**Problem details**
Among the entries below, find each line holding "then" and return it.

Collection entries
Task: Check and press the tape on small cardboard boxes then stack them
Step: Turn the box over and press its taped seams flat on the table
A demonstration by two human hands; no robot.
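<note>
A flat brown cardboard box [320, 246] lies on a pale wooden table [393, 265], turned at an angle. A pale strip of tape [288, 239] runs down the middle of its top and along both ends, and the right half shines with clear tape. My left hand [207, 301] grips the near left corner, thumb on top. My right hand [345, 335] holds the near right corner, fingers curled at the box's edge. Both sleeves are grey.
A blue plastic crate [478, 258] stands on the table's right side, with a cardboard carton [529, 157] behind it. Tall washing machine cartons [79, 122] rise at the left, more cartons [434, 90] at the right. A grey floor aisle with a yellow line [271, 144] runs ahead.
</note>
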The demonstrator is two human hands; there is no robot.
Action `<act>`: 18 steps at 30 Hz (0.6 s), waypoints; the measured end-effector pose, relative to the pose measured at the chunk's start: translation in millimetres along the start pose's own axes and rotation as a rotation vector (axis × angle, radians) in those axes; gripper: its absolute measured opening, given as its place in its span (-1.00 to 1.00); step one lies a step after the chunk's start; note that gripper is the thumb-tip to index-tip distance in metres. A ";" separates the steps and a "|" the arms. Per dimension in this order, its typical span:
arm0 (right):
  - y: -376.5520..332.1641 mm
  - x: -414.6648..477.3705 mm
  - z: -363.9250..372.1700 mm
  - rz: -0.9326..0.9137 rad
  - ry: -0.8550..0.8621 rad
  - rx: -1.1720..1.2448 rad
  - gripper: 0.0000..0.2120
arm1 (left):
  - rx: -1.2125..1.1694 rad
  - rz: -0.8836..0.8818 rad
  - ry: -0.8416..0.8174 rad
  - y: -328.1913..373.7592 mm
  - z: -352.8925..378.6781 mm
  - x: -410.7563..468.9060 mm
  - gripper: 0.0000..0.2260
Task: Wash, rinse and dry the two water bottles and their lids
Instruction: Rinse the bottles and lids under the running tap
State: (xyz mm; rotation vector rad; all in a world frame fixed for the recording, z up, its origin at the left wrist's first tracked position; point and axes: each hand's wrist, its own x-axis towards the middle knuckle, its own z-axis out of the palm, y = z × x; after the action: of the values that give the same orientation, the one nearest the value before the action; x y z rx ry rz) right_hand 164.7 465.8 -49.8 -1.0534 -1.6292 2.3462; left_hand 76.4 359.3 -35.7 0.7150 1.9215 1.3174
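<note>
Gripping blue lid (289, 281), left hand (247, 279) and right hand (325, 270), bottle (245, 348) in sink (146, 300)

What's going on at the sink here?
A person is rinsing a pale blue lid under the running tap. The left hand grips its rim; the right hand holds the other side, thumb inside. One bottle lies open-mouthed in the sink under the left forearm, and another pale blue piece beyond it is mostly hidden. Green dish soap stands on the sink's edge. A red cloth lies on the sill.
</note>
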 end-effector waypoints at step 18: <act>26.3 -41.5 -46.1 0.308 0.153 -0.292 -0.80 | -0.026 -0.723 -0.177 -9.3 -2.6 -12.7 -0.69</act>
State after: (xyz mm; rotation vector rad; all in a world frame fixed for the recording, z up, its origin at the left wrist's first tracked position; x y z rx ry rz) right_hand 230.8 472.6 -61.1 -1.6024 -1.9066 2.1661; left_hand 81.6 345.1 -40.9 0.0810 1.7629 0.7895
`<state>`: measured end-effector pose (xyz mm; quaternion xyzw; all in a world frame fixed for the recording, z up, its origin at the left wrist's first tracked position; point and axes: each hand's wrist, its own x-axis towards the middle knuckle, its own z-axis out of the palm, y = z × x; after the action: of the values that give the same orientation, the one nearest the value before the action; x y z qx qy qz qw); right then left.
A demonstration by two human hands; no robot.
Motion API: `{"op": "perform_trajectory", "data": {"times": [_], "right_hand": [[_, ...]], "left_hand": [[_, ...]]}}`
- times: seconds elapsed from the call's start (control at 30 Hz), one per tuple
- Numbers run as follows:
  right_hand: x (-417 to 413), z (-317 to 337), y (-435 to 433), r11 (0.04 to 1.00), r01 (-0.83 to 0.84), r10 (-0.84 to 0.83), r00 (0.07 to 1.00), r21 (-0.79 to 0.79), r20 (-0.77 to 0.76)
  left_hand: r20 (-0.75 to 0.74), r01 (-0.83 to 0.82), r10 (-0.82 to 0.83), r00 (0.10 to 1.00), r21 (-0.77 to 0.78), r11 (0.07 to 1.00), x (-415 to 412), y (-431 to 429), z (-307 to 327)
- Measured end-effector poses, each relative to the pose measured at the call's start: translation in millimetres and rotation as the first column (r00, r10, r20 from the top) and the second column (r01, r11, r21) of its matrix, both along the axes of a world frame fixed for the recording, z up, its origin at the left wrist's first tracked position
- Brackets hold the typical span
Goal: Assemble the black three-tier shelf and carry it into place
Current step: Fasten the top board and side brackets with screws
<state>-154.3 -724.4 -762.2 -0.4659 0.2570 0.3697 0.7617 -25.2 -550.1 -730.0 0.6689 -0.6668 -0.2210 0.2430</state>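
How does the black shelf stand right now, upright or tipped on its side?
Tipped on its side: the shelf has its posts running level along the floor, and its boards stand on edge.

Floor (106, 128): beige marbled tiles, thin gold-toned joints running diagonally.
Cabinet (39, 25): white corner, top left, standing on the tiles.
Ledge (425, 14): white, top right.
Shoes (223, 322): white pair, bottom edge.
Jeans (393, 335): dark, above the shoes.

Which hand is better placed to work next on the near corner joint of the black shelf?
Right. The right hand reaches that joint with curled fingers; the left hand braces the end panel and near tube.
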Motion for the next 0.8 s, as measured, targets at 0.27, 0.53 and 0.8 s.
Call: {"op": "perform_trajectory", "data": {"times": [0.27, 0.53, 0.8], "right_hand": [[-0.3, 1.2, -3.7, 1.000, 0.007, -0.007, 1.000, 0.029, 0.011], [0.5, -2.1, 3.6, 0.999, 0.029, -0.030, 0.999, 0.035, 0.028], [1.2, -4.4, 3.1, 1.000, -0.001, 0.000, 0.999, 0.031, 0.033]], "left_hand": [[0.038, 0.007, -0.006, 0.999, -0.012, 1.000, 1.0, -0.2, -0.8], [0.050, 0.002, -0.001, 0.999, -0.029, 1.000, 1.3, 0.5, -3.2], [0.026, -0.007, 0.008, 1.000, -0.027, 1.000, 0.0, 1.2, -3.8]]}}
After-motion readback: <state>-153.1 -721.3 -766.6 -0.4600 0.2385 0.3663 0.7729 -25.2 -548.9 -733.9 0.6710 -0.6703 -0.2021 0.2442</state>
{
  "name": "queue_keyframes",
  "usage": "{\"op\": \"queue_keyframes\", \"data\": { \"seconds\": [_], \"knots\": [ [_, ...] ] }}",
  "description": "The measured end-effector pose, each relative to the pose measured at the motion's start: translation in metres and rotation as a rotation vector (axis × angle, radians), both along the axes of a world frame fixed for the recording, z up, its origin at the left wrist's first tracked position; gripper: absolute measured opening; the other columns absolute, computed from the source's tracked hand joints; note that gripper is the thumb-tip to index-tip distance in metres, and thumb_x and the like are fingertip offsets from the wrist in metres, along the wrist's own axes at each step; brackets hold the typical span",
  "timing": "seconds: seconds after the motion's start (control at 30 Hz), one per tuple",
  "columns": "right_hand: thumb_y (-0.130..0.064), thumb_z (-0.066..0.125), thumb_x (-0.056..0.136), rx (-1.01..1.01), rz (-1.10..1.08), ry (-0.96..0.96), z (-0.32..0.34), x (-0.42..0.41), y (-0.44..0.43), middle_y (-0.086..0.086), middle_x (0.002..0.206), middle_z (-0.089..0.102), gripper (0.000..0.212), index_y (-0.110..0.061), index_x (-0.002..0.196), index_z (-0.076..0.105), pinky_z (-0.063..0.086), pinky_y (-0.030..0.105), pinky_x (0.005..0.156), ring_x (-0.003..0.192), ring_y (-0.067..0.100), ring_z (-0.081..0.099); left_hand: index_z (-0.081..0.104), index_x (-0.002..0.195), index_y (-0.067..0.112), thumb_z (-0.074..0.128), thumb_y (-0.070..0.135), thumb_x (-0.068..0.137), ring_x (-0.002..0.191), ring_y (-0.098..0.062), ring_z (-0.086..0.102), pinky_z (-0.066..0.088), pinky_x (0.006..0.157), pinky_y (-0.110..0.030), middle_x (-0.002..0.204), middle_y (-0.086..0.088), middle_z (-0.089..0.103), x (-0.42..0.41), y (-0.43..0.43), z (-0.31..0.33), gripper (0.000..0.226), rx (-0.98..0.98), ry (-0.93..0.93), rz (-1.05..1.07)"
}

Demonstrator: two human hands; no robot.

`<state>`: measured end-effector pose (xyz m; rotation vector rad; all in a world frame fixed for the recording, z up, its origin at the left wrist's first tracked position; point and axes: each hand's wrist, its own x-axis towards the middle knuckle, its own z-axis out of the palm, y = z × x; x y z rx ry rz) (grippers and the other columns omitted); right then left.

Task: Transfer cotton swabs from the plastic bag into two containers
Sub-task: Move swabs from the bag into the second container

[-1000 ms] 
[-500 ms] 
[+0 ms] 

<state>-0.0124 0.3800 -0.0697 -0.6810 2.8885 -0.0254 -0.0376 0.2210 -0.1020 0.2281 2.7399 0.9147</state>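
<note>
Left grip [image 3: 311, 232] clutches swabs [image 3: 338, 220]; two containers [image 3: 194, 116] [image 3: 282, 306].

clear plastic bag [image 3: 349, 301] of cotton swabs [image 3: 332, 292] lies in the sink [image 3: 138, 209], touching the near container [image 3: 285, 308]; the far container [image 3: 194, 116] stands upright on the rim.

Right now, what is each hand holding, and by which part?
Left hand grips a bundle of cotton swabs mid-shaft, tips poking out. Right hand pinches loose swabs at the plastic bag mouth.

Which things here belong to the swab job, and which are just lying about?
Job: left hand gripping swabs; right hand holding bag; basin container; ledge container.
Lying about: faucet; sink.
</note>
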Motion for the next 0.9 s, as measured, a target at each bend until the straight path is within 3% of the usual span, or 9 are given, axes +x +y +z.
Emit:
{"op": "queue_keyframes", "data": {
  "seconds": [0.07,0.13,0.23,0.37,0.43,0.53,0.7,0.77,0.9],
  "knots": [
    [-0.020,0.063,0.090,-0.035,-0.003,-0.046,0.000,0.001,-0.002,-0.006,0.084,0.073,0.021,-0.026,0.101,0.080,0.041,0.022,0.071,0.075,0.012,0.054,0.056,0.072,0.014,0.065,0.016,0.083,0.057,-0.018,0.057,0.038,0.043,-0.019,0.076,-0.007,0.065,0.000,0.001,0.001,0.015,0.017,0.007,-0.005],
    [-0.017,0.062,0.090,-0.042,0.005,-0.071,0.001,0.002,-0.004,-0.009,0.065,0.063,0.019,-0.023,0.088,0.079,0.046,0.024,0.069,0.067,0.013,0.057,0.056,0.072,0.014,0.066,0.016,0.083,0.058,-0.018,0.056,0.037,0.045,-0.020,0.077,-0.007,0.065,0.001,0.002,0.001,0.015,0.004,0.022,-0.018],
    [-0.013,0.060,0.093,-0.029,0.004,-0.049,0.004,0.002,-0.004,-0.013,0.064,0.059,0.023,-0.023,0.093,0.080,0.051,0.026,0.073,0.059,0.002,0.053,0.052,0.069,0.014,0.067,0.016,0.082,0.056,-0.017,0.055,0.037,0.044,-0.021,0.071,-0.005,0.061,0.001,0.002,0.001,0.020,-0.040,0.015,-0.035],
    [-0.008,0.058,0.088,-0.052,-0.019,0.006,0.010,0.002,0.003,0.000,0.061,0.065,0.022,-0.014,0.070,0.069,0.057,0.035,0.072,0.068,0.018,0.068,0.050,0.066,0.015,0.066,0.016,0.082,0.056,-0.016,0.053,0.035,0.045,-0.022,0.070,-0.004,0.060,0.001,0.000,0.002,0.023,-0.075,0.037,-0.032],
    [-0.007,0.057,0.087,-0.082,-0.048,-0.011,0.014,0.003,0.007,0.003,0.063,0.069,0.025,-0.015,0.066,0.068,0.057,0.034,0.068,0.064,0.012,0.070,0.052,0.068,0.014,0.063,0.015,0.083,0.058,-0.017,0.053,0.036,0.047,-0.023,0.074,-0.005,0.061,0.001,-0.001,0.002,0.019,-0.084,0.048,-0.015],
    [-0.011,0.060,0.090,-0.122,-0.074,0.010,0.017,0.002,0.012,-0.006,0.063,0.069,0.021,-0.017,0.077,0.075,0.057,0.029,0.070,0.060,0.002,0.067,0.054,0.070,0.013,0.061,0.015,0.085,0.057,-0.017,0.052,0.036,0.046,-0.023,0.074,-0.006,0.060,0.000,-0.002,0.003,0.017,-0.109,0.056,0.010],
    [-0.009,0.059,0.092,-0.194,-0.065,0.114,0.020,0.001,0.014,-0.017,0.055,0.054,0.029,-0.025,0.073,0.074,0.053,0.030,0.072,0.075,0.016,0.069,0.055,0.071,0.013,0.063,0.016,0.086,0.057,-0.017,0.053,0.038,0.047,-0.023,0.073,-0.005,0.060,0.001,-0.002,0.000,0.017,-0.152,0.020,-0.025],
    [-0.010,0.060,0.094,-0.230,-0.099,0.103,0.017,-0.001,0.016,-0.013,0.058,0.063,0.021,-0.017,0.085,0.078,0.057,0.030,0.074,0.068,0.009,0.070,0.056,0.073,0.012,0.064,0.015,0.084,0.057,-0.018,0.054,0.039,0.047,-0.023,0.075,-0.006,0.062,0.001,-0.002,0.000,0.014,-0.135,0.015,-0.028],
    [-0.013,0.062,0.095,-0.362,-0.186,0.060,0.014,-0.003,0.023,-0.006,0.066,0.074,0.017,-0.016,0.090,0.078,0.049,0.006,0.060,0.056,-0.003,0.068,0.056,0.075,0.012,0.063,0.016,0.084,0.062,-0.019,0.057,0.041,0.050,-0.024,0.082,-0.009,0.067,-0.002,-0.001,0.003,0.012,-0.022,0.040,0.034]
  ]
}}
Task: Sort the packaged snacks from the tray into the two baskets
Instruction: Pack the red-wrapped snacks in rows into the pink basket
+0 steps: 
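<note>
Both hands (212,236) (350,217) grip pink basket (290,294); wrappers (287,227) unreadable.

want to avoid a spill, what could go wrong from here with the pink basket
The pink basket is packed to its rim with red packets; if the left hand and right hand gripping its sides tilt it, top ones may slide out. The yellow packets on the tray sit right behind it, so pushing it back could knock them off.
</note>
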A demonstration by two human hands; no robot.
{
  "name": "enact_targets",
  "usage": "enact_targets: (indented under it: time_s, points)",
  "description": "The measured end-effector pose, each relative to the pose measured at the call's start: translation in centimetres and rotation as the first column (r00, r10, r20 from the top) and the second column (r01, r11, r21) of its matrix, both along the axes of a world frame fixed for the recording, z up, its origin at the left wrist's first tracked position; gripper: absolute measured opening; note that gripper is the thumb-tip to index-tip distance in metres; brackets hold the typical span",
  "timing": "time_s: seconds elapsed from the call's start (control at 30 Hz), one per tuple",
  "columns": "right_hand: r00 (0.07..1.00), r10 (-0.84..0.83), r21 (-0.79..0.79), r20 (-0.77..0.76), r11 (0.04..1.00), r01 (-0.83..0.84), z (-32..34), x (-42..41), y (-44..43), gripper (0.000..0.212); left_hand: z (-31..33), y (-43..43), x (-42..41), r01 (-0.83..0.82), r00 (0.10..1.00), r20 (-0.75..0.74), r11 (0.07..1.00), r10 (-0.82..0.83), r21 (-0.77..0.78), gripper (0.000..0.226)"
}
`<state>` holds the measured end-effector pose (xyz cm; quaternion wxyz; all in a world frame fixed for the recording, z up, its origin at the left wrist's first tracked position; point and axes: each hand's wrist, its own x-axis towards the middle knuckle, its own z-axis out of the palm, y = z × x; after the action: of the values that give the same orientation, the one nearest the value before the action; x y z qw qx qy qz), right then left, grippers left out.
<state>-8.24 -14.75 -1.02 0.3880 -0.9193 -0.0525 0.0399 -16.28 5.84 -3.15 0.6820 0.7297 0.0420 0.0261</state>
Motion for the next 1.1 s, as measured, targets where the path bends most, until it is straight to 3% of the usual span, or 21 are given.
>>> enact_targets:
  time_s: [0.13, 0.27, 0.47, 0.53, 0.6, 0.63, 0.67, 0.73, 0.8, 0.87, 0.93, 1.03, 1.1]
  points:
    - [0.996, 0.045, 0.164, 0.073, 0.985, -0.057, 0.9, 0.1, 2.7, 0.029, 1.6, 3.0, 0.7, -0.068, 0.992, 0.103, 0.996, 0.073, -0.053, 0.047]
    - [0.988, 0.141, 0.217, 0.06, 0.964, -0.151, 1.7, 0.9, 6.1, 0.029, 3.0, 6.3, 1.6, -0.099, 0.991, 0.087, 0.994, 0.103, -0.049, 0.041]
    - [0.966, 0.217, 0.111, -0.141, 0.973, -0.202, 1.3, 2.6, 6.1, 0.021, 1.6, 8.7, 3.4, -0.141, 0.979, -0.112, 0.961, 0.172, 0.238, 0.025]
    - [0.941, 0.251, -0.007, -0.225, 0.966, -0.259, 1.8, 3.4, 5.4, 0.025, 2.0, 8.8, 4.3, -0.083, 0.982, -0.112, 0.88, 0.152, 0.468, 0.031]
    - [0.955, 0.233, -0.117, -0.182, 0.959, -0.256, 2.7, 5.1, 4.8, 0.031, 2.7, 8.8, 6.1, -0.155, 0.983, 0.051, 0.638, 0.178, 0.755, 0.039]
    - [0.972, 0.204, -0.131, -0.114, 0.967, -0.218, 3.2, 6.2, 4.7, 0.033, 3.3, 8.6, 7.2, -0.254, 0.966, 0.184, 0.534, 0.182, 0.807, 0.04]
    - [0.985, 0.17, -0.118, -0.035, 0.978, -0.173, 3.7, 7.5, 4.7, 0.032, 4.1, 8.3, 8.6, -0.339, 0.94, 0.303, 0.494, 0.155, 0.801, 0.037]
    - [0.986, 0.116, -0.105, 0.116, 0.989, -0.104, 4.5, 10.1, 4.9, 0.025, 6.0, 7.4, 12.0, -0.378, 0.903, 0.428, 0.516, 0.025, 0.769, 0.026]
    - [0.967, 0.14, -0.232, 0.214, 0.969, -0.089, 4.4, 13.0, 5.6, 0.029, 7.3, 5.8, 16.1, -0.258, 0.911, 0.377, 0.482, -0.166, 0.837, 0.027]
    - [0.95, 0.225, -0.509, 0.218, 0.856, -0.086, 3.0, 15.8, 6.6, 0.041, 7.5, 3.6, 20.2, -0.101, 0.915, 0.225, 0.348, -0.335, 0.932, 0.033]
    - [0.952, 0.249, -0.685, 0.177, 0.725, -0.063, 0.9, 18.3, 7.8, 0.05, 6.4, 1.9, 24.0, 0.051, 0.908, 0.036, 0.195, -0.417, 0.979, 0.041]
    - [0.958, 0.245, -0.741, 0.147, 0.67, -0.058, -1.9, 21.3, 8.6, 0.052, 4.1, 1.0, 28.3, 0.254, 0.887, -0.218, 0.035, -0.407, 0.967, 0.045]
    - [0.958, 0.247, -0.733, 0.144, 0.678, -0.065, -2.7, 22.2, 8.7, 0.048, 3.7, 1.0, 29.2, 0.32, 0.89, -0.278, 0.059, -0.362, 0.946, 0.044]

**Answer to the exercise**
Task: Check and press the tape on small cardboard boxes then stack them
`<state>`: measured end-effector pose (xyz mm; quaternion xyzw; all in a world frame fixed for the recording, z up, its origin at the left wrist's first tracked position; point and axes: each hand's wrist, its own x-axis towards the middle knuckle, its own z-axis out of the palm, y = z × x; after the action: of the values that give the same orientation, the one nearest the value before the action; x y z qx qy qz qw); right then left.
`<state>`: measured end-effector pose (xyz m; rotation vector rad; all in a world frame fixed for the recording, z up, its origin at the left wrist's first tracked position; point and axes: each hand's wrist, its own x-axis towards the middle knuckle, its own z-axis out of the palm, y = z × x; x y z rx ry rz) (grippers and the other columns omitted); right then left.
`<state>` holds the measured end-effector pose (xyz cm; quaternion wxyz; all in a world frame fixed for the recording, z up, its origin at the left wrist's first tracked position; point and axes: each hand's wrist, its own x-axis towards the middle knuckle, its own z-axis out of the palm, y = z × x; after the action: of the values that give the same orientation, the one nearest the value before the action; x y z qw qx qy qz), right then left, grippers left out.

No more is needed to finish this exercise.